Douglas A. McIntyre is the co-founder, chief executive officer and editor in chief of 24/7 Wall St. and 24/7 Tempo. He has held these jobs since 2006.

McIntyre has written thousands of articles for 24/7 Wall St. He is an expert on corporate finance, the automotive industry, media companies and international finance. He has edited articles on national demographics, sports, personal income and travel.

His work has been quoted or mentioned in The New York Times, The Wall Street Journal, Los Angeles Times, The Washington Post, NBC News, Time, The New Yorker, HuffPost USA Today, Business Insider, Yahoo, AOL, MarketWatch, The Atlantic, Bloomberg, New York Post, Chicago Tribune, Forbes, The Guardian and many other major publications. McIntyre has been a guest on CNBC, the BBC and television and radio stations across the country.

A magna cum laude graduate of Harvard College, McIntyre also was president of The Harvard Advocate. Founded in 1866, the Advocate is the oldest college publication in the United States.

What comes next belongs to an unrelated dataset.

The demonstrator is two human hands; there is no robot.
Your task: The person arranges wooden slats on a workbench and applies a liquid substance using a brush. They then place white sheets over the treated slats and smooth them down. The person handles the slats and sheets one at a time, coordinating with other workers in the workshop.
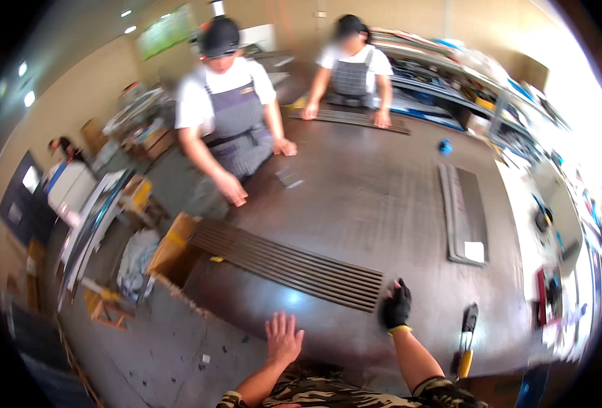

TheStreet.com, Comps.com and Edgar Online are some of the public companies for which McIntyre served on the board of directors. He was a Vicinity Corporation board member when the company was sold to Microsoft in 2002. He served on the audit committees of some of these companies.

McIntyre has been the CEO of FutureSource, a provider of trading terminals and news to commodities and futures traders. He was president of Switchboard, the online phone directory company. He served as chairman and CEO of On2 Technologies, the video compression company that provided video compression software for Adobe’s Flash. Google bought On2 in 2009.